In the daily operation of weather forecasts, powerful supercomputers are used to predict the weather by solving mathematical equations that model the atmosphere and oceans. In this process of numerical weather prediction (NWP), computers manipulate vast datasets collected from observations and perform extremely complex calculations to search for optimal solutions with a dimension as high as 108. The idea of NWP was formulated as early as 1904, long before the invention of the modern computers that are needed to complete the vast number of calculations in the problem. In the 1920s, Lewis Fry Richardson used procedures originally developed by Vilhelm Bjerknes to produce by hand a six-hour forecast for the state of the atmosphere over two points in central Europe, taking at least six weeks to do so. In the late 1940s, a team of meteorologists and mathematicians lead by John von Neumann and Jule Charney made significant progress toward more practical numerical weather forecasts. By the mid-1950s, numerical forecasts were being made on a regular basis (earthobservatory.nasa.gov and Wikipedia.org).

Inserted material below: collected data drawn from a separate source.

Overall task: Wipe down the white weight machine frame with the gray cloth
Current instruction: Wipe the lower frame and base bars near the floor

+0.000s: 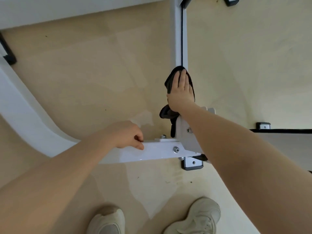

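Observation:
The white weight machine frame [177,39] runs away from me along the floor as a long bar and meets a cross bar [158,152] at a bolted bracket. My right hand [181,92] lies flat on the long bar, pressing the dark gray cloth [168,114] against it; cloth ends hang out above the fingertips and below the wrist. My left hand [130,135] rests curled on the top edge of the cross bar, left of the bolts, with nothing else in it.
A curved white frame piece [25,112] sweeps in from the left. Black rubber feet [192,163] sit under the bracket, others at the right [263,125] and top right [231,0]. My two pale shoes [194,218] stand on the beige floor near the bottom.

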Available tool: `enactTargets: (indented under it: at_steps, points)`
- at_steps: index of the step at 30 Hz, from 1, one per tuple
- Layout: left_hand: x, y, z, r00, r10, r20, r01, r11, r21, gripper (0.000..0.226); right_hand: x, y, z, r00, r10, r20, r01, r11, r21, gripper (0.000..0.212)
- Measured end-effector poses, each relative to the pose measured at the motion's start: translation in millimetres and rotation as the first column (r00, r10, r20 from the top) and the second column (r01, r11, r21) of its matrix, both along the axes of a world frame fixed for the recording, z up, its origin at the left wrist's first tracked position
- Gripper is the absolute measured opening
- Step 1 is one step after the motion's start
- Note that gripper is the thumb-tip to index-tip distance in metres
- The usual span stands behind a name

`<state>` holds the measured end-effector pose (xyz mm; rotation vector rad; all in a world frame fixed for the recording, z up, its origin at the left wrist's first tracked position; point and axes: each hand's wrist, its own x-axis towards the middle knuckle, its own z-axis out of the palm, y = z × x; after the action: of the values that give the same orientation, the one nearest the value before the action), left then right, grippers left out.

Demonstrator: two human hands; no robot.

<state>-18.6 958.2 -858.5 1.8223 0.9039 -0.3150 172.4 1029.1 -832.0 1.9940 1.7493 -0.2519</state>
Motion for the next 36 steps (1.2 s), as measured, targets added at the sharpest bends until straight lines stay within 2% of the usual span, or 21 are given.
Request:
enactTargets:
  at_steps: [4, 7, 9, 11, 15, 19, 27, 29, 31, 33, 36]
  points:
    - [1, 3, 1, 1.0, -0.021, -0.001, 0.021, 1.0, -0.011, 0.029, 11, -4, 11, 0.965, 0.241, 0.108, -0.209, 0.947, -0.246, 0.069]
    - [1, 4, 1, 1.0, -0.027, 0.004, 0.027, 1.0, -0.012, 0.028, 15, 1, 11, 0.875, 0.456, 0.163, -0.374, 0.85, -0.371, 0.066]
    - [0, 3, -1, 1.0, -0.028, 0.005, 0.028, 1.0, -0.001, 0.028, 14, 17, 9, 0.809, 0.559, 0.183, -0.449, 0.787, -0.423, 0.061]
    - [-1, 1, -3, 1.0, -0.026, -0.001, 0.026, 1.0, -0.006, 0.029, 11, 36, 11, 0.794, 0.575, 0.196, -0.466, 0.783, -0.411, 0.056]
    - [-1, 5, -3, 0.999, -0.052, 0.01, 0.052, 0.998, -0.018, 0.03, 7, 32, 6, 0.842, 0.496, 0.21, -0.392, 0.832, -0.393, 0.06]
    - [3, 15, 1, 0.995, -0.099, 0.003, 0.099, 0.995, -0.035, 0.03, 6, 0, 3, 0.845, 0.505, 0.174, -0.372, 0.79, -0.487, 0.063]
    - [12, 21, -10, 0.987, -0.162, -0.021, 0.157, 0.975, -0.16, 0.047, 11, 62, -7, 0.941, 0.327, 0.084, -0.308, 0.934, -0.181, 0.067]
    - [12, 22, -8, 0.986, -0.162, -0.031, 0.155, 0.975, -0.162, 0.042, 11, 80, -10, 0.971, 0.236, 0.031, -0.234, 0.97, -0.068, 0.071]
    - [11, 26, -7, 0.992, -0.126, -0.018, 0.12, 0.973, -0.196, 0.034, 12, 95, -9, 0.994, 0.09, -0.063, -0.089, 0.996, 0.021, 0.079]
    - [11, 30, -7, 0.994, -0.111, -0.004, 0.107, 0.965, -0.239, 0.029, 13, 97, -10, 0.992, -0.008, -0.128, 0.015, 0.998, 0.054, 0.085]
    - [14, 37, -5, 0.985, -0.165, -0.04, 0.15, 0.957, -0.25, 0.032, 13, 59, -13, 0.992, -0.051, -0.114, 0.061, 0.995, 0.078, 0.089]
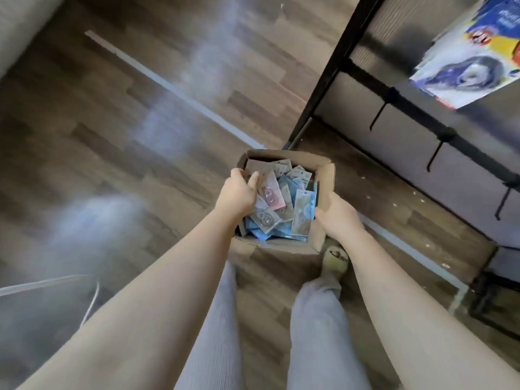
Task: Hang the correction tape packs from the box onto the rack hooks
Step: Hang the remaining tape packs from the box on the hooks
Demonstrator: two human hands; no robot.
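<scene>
**Two hands on an open box of correction tape packs**

Two bare hands reach down to a small cardboard box [326, 178] that sits low over the wooden floor [112, 136], its top flaps open. The left hand [239, 192] curls over the box's left wall, its thumb lying inside against the packs and its fingers wrapped over the rim. The right hand [336, 213] holds the right wall, with the thumb tucked inside the box edge and the fingers hidden behind the cardboard, so how tightly they close cannot be told.

Inside the box lies a loose heap of correction tape packs [281, 204], flat carded packets in blue, pink and grey, overlapping at all angles. None is pinched by either hand.

To the right stands a black metal rack [318, 88] with several bare hooks [378, 115] sticking out from its crossbar. A few colourful printed packets [464, 66] hang at the rack's upper right.

Below the box, grey trousers [315, 333] and a pale sandal [336, 263] show.
</scene>
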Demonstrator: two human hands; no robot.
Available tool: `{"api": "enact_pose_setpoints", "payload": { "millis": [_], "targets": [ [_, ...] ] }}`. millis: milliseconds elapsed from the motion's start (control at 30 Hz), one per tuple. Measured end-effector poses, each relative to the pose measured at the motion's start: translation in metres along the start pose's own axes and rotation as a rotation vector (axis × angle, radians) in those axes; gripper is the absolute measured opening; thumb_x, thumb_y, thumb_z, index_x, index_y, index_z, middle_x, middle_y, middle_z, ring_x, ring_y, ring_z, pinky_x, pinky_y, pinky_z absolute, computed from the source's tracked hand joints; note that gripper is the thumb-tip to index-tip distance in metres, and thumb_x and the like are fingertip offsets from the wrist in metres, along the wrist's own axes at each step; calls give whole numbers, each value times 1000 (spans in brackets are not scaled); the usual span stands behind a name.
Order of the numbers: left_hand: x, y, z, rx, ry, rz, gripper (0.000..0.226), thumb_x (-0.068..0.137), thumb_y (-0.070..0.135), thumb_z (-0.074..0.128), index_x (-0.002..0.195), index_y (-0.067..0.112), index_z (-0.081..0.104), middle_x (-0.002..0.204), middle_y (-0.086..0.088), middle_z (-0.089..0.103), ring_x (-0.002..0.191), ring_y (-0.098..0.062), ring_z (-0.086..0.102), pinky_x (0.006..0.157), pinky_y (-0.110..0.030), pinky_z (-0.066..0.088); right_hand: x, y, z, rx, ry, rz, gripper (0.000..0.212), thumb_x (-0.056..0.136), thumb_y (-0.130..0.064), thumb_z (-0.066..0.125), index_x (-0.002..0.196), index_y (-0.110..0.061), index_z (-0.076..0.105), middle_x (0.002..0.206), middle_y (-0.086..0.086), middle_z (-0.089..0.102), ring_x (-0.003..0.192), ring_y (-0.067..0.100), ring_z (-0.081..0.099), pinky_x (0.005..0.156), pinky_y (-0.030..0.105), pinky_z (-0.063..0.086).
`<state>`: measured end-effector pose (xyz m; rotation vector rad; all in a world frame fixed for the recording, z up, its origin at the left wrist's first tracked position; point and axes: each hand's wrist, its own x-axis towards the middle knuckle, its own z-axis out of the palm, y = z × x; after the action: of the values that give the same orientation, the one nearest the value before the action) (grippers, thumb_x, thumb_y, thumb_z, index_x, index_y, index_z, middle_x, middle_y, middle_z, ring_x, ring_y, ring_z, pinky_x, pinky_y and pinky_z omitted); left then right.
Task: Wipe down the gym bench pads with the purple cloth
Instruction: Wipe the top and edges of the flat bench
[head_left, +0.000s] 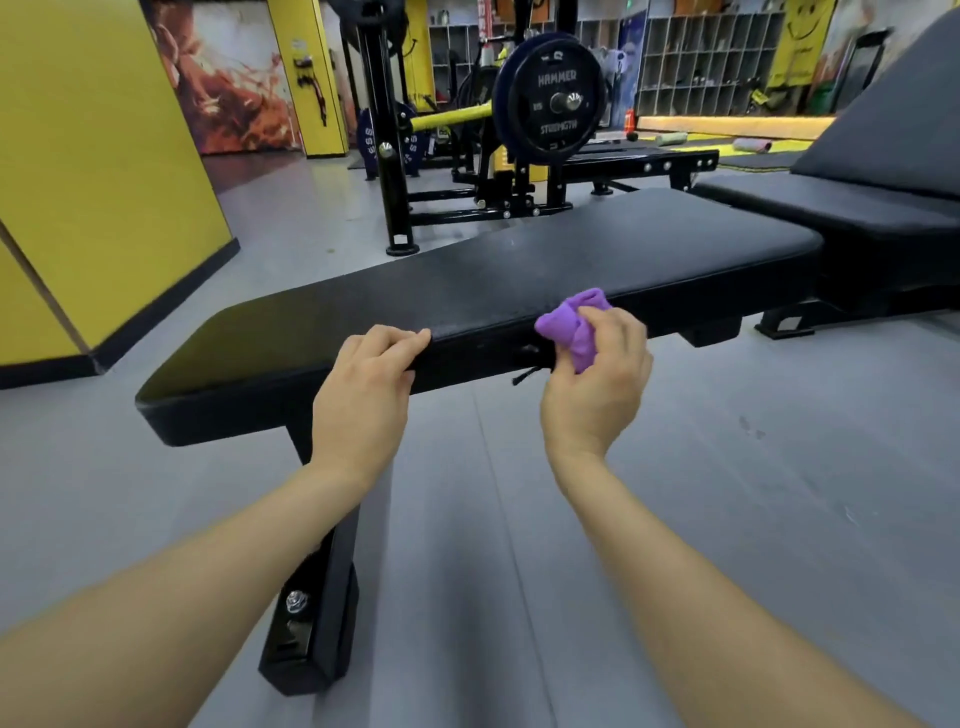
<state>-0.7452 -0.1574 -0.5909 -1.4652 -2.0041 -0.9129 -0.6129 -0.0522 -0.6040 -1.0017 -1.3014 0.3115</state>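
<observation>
A long black bench pad (519, 270) runs across the middle of the view, left to right. My right hand (597, 384) is closed around a bunched purple cloth (571, 325) and holds it against the pad's near side edge. My left hand (363, 384) rests on the same near edge further left, fingers curled over the top rim, holding nothing loose. A second bench (852, 208) with a raised back pad (904, 130) stands at the right, touching the long pad's far end.
The bench's black leg and foot (311, 623) stand between my forearms on the grey floor. Behind the bench is a black weight machine with a plate (556, 101). A yellow wall (93, 156) is at the left, storage cubbies (706, 57) at the back.
</observation>
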Motion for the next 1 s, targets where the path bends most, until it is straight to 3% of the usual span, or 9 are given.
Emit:
{"api": "enact_pose_setpoints", "payload": {
  "millis": [167,367,433,567,667,767,867,1000],
  "targets": [
    [1,6,4,36,33,-46,34,86,2,60,115,18,64,101,1,61,92,-24,53,51,-34,46,-8,3,-7,-92,-197,-264,33,71,0,66,97,-20,65,108,-4,59,94,26,55,54,24,33],
    [1,2,4,66,38,-20,35,85,3,62,115,21,65,100,5,62,89,-22,54,47,-30,45,23,10,-14,-125,61,33,29,76,-6,67,102,-19,63,114,-1,57,97,24,52,54,23,27],
    [0,3,5,57,49,-26,36,84,2,62,115,21,65,100,5,63,89,-22,54,47,-30,44,8,-4,-2,-113,73,43,29,75,-5,65,100,-19,64,114,-2,58,97,24,53,54,25,29],
    [0,2,5,75,49,-34,37,84,4,61,116,23,63,102,6,62,92,-21,53,50,-28,41,-43,-20,16,-166,-192,-332,32,66,-3,67,92,-21,66,108,-5,62,91,22,53,49,22,35],
    [1,2,3,78,36,-31,36,85,5,60,116,23,63,102,6,61,93,-20,52,49,-30,43,-28,-11,8,-194,-263,-459,32,66,-4,71,92,-23,64,105,-6,61,88,20,50,45,21,35],
    [1,0,4,76,49,-17,35,86,4,61,115,23,64,100,6,62,90,-20,53,48,-28,43,8,15,-17,-187,-150,-320,33,71,-3,63,97,-23,62,110,-2,56,91,27,52,48,28,41],
    [0,0,7,77,82,-17,34,85,3,62,113,23,65,98,8,62,90,-19,54,46,-25,40,18,22,-17,-187,-18,-144,30,72,-1,64,97,-19,63,111,2,58,92,27,52,50,26,35],
    [0,-2,8,86,69,-12,34,85,5,61,113,24,65,99,9,62,91,-18,53,46,-26,40,-12,0,8,-200,15,-138,30,68,0,62,91,-18,63,110,-3,57,91,28,53,51,23,31]
  ]
}}
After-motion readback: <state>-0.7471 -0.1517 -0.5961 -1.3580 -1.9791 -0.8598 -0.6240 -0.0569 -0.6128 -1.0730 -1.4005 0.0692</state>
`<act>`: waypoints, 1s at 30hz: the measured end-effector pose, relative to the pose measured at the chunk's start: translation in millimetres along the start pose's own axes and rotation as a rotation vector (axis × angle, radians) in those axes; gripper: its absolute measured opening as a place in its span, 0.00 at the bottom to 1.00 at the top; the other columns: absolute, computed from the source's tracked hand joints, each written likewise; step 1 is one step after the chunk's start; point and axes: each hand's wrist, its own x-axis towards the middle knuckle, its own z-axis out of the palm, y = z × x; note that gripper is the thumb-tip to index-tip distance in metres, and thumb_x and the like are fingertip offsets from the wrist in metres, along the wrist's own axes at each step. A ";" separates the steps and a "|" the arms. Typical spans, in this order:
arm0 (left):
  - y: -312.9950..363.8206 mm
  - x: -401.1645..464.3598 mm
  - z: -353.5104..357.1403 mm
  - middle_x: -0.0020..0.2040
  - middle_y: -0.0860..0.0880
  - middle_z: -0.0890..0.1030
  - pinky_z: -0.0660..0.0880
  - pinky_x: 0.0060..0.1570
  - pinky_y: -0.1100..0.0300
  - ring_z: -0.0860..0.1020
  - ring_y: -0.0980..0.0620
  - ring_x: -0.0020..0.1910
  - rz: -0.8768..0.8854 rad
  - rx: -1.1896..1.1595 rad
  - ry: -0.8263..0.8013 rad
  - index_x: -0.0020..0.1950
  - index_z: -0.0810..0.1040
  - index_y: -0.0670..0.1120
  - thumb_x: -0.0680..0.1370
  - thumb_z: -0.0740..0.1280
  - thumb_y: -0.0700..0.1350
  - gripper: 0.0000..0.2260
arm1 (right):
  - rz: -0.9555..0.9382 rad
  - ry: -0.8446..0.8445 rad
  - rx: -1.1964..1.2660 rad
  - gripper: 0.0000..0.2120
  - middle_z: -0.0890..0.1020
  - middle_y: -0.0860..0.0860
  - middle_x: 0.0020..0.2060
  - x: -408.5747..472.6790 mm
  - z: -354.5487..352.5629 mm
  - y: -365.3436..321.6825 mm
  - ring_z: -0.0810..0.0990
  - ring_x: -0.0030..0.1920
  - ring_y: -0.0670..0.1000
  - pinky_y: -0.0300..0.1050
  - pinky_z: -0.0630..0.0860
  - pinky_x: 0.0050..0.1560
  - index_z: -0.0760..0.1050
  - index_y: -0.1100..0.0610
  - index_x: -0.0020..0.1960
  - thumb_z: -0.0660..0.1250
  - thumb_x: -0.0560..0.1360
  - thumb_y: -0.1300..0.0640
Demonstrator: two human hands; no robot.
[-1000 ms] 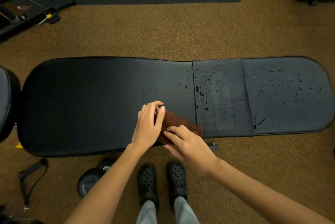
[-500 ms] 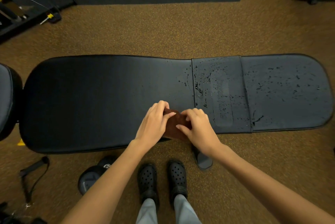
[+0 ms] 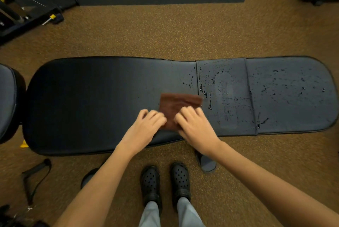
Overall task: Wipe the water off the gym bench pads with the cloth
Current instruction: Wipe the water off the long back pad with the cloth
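Note:
A long black bench pad [image 3: 91, 101] runs across the view and looks dry on its left part. Water drops cover the middle section [image 3: 225, 98] and the right pad [image 3: 293, 90], with a few drops just left of the seam. A brown cloth [image 3: 180, 104] lies spread flat on the long pad, its right edge at the seam. My left hand [image 3: 146, 125] grips the cloth's near left edge with curled fingers. At the near right edge my right hand [image 3: 196, 125] grips it too. Both hands are blurred.
Another black pad [image 3: 7, 101] sits at the far left. A dumbbell [image 3: 88, 177] and a bench foot [image 3: 207, 163] lie on the brown floor by my shoes [image 3: 150, 182]. A strap handle [image 3: 34, 177] lies at the lower left, a machine frame [image 3: 27, 13] at the upper left.
The cloth was bunched small between my hands; now it lies opened out flat, reaching farther across the pad. Both hands have shifted slightly to its near edge.

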 end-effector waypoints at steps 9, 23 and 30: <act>-2.8 -0.3 -5.4 0.66 0.45 0.73 0.65 0.67 0.49 0.70 0.48 0.67 -0.277 -0.176 -0.019 0.67 0.72 0.43 0.82 0.54 0.46 0.16 | -0.005 -0.073 0.185 0.21 0.66 0.54 0.74 6.1 10.1 -5.0 0.57 0.77 0.56 0.60 0.54 0.75 0.68 0.54 0.73 0.57 0.82 0.48; 1.8 51.6 26.1 0.79 0.50 0.46 0.39 0.73 0.40 0.41 0.50 0.77 -0.643 -0.120 -0.171 0.78 0.45 0.49 0.81 0.38 0.54 0.25 | 0.596 0.011 -0.040 0.32 0.57 0.55 0.78 59.0 38.6 45.9 0.51 0.77 0.65 0.65 0.49 0.75 0.56 0.57 0.79 0.50 0.81 0.40; -2.4 55.6 32.8 0.79 0.48 0.43 0.40 0.72 0.36 0.41 0.47 0.77 -0.682 -0.080 -0.173 0.78 0.43 0.47 0.81 0.38 0.54 0.25 | 0.421 -0.018 0.002 0.33 0.57 0.53 0.79 96.5 37.9 59.9 0.48 0.79 0.59 0.63 0.43 0.76 0.55 0.56 0.79 0.49 0.81 0.39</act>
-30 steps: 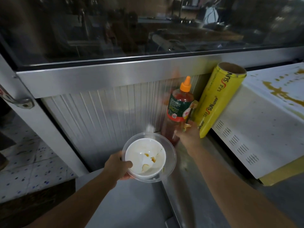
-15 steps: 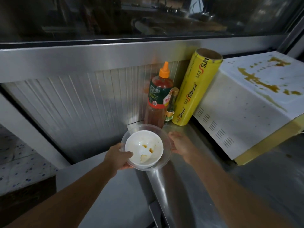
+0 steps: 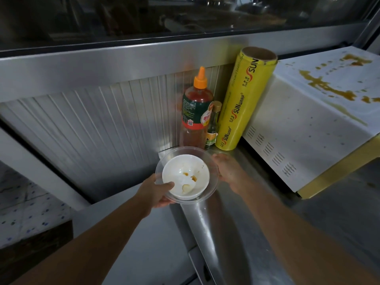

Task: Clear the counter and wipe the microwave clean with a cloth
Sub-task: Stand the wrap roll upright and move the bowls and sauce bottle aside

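My left hand [image 3: 156,191] grips the near-left rim of a clear plastic bowl [image 3: 212,183] with a dirty white bowl [image 3: 186,171] nested inside it, thumb over the edge. My right hand [image 3: 228,171] holds the clear bowl's right rim. Both bowls hang above the steel counter [image 3: 236,233] edge. The white bowl has brown sauce spots and a pale food scrap. At the right, the white microwave [image 3: 304,128] has brown sauce spilled across its top.
A chili sauce bottle with an orange cap [image 3: 196,109], a small dark bottle [image 3: 213,125] and a yellow cling-wrap roll [image 3: 240,99] stand in the corner against the ribbed metal wall. A glass window runs above. Tiled floor shows at the lower left.
My right hand left the small bottle beside the sauce bottle and came back to the clear bowl's right rim. The view shifted right, showing more of the microwave.
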`<state>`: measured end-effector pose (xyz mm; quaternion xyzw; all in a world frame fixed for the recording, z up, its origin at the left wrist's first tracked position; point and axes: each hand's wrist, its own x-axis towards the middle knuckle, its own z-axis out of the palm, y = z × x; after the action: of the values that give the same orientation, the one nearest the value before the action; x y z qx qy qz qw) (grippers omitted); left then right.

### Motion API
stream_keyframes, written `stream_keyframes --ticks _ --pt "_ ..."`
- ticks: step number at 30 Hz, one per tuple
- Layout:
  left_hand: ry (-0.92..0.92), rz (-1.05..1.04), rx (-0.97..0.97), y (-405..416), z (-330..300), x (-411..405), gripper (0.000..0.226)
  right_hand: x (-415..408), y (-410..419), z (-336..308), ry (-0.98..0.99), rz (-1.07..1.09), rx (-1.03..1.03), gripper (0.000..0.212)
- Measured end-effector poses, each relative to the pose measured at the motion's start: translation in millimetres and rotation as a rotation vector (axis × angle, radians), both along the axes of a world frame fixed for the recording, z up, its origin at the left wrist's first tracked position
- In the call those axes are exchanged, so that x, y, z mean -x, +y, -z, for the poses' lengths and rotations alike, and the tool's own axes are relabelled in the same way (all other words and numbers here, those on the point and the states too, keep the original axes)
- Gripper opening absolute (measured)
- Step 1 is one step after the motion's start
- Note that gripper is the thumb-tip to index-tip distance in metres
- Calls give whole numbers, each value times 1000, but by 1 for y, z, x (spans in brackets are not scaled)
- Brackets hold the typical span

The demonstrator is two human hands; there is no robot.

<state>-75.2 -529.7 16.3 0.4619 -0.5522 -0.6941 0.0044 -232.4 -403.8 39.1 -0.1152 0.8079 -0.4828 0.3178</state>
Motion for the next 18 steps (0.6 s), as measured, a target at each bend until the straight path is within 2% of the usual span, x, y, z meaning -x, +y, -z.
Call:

Several areas of mathematics play fundamental roles in NWP, including mathematical models and their associated numerical algorithms, computational nonlinear optimization in very high dimension, huge datasets manipulation, and parallel computation. Even after decades of active research with the increasing power of supercomputers, the forecast skill of numerical weather models extends to about only six days. Improving the current model and developing new models for NWP have always been an active area of research. Operational weather and climate models are based on Navier-Stokes equations coupled with various interactive earth components such as ocean, land terrain, and water cycles. Many models use a latitude–longitude spherical grid. Its logically rectangular structure, orthogonality, and symmetry properties, make it relatively straightforward to obtain various desirable, accuracy-related, properties. On the other hand, the rapid development in the new technology of massively parallel computation platforms constantly renew the impetus to investigate better mathematical models using traditional or alternative spherical grids. Interested readers are referred to a recent survey paper in Quarterly Journal of the Royal Meteorological Society (Vol. 138: 1-26).
Initial conditions must be generated before one can compute a solution for weather prediction. The process of entering observation data into the model to generate initial conditions is called data assimilation. Its goal is to find an estimate of the true state of the weather based on observation (e.g. sensor data) and prior knowledge (e.g. mathematical models, system uncertainties, and sensor noise). A family of variational methods called 4D-Var is widely used in NWP for data assimilation. In this approach, a cost function based on initial and sensor error covariance is minimized to find the solution to a numerical forecast model that best fits a series of datasets from observations distributed in space over a finite time interval. Another family of data assimilation methods is ensemble Kalman filters. They are reduced-rank Kalman filters based on sample error covariance matrices, an approach that avoids the integration of a full size covariance matrix, which is impossible even for today’s most powerful supercomputers. In contrast to interpolation methods used in the early days, 4D-Var and ensemble Kalman filters are iterative methods that can be applied to much larger problems. Yet the effort of solving problems of even larger size is far from over. Current day-to-day forecasting uses global models of grid resolutions between 16 – 50 km and about 2 – 20 km for short period local forecasting. Developing efficient and accurate algorithms of data assimilation for higher resolution models is a long-term challenge that will face mathematicians and meteorologists for many years to come.